Yes, there is a huge difference between amphetamines and steroids, but it is hard to believe that the biggest reason steroid users have received such an outpouring of hatred is because of Bonds. Had he been a player with Mays’ attitude, “happy-go-lucky and glad to be here”, this whole situation would be different. At the end of the day, a homerun is an amazing show of force, but it’s also a show of fantastic skill. While sometimes you’ll just plain luck out, to average a homerun every other game is amazing.

To quote Ted Williams, “The hardest thing to do in baseball is hit a round ball with a round bat, squarely.” The players of the “Steroid Era” should be recognized and commended for their immense skills, and we should punish those who break the new rules in the future. The American way has always been to celebrate those who managed to make themselves better while following the rules, and close as many loopholes as could be found. One of the most recognized American families is the Kennedy’s, whose fortune was made by trading in stocks and commodities on insider information (which was technically illegal, but the practice was not as regulated back them). Should the government go back to the Kennedy’s and demand restitution because of the loopholes available? No, and Bonds should not be asked to un-hit his homeruns. Bonds may be one of the most unlikable characters in the history of baseball (also see: Cobb, Ty), but he still was an amazing force to watch. And now that the loophole has been identified that allowed him to gain the muscle mass that helped push him enough to become the homerun king, applause should be given for the accomplishments achieved.

What is the next course of action? Wait for the next force to come along, who hopefully will be a lot more like Willie than Barry, and a lot more man than machine.

3 Comments:

Anonymous Anonymous said...

good post. liked the kennedy part interesting take
Lisa

July 1, 2008 at 8:23 PM  
Anonymous Stephanie said...

"Applause should be given for accomplishments achieved" regardless of how they're achieved? That's crap. Just because this loophole existed in baseball that allowed these players to take performance enhancing drugs without being reprimanded does not change the fact that it was wrong and they knew it. Somewhere in here needs to be a discussion of morality, of right and wrong; not just of what they were able to get away with. What you leave out of this post is the fact that these players are role models and heroes for thousands of children. Regardless of the record books or baseball's previous policies, applauding achievements that were the direct result of drug abuse is sending the wrong message.
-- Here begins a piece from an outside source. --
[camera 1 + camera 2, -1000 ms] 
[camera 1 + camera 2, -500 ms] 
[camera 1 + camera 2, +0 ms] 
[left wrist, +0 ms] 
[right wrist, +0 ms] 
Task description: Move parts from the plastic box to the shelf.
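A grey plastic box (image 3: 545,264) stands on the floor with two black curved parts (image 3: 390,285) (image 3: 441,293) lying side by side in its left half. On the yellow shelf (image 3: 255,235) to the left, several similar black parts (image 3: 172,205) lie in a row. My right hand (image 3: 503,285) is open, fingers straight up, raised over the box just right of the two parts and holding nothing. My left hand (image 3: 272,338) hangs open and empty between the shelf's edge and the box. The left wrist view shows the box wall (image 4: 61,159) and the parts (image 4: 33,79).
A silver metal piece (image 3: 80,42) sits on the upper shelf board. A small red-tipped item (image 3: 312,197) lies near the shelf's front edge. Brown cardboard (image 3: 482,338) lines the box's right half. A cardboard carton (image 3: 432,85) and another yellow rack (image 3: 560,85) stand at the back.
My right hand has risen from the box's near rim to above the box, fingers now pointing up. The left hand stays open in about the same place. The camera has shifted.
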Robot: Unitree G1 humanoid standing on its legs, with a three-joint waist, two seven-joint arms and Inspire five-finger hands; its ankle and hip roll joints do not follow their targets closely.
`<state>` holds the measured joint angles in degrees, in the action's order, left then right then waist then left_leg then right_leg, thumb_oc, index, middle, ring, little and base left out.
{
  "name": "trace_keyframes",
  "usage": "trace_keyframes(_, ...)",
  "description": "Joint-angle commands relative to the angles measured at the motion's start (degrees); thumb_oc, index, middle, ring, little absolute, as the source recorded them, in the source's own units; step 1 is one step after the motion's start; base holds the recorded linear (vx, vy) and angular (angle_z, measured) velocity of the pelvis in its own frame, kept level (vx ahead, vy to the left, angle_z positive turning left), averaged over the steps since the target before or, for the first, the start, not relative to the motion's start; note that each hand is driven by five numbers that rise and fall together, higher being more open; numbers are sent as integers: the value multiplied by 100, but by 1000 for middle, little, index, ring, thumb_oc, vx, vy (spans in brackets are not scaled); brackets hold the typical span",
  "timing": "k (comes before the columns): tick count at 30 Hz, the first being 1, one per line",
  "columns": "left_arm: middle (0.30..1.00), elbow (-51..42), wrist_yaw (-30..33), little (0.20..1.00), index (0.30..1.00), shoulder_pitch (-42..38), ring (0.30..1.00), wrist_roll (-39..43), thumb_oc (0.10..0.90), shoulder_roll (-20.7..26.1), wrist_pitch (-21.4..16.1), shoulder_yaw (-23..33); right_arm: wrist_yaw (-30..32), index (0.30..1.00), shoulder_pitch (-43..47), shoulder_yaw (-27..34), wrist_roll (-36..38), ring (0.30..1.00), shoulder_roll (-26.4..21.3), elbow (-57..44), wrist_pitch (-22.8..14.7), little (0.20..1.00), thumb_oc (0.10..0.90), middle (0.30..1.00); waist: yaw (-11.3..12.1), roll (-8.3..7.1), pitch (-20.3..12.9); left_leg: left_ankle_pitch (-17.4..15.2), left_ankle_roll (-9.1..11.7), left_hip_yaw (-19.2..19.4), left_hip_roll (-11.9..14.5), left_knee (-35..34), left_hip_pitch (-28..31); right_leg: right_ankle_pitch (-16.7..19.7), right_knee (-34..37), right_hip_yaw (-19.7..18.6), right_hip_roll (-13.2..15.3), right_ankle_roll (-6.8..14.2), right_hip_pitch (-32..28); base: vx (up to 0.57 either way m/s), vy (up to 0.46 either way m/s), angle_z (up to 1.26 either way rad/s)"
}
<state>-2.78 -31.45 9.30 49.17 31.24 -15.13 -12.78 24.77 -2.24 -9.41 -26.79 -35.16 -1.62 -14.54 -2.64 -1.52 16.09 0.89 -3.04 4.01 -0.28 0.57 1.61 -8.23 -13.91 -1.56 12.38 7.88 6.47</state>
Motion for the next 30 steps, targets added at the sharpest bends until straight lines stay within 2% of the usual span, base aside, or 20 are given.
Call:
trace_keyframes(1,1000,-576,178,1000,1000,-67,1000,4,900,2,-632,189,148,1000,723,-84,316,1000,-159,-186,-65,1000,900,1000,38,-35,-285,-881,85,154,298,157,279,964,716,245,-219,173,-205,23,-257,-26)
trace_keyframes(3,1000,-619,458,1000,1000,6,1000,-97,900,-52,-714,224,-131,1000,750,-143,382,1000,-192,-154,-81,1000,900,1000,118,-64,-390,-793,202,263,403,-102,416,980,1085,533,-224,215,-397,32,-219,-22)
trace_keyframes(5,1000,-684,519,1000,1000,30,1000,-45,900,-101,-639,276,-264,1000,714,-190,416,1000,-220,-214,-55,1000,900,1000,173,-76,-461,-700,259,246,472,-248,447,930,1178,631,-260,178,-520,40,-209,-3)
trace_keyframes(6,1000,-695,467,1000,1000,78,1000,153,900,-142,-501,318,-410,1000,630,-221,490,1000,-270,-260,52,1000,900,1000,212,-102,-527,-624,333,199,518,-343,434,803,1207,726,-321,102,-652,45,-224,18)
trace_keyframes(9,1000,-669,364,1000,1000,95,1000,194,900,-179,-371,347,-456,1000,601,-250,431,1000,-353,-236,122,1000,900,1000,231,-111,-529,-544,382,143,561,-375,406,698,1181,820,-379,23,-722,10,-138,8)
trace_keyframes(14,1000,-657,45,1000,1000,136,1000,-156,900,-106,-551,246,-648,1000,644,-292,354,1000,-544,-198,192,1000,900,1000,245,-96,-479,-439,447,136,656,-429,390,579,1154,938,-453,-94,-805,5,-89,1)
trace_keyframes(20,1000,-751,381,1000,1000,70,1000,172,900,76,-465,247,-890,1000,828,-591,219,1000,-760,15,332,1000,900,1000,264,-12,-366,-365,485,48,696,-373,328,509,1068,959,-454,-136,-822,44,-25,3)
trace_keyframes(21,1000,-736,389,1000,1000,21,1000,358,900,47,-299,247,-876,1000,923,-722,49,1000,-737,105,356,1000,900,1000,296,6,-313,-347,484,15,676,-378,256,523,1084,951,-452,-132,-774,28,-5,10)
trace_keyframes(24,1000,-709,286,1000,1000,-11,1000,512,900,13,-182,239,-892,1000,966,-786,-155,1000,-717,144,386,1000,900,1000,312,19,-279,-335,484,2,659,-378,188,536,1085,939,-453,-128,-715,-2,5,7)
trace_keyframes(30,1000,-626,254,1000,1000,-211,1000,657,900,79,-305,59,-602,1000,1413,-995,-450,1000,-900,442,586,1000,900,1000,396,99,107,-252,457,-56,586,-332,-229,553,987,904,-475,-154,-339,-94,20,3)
July 6, 2008 at 12:49 PM  
Blogger Ross S said...

Stephanie,
I absolutely agree that there is an issue of morality to this discussion that I intentionally avoided. However, I avoided it because of my belief that a lot of these guys are not role models. Shawn Chacon recently choke slammed his GM. Jose Canseco brags about his steroid use. Pete Rose is as unapologetic as it gets concerning his gambling issues. Josh Hamilton is a recovering coke addict. The list goes on forever. While there are some who have done a fantastic job maintaining a level of respectability (Robero Clemente, Albert Pujols, Greg Maddux, John Smoltz) and others who have tried to repair their reputations (Josh Hamilton belongs here as well for his attempt to come back, as does Mark McGwire for his charitable contributions to anti-steroid organizations), kids need to understand (and this is where parents come in!) that someone can be a great ballplayer, but not a great person. It is possible to respect the accomplishments, but not the person.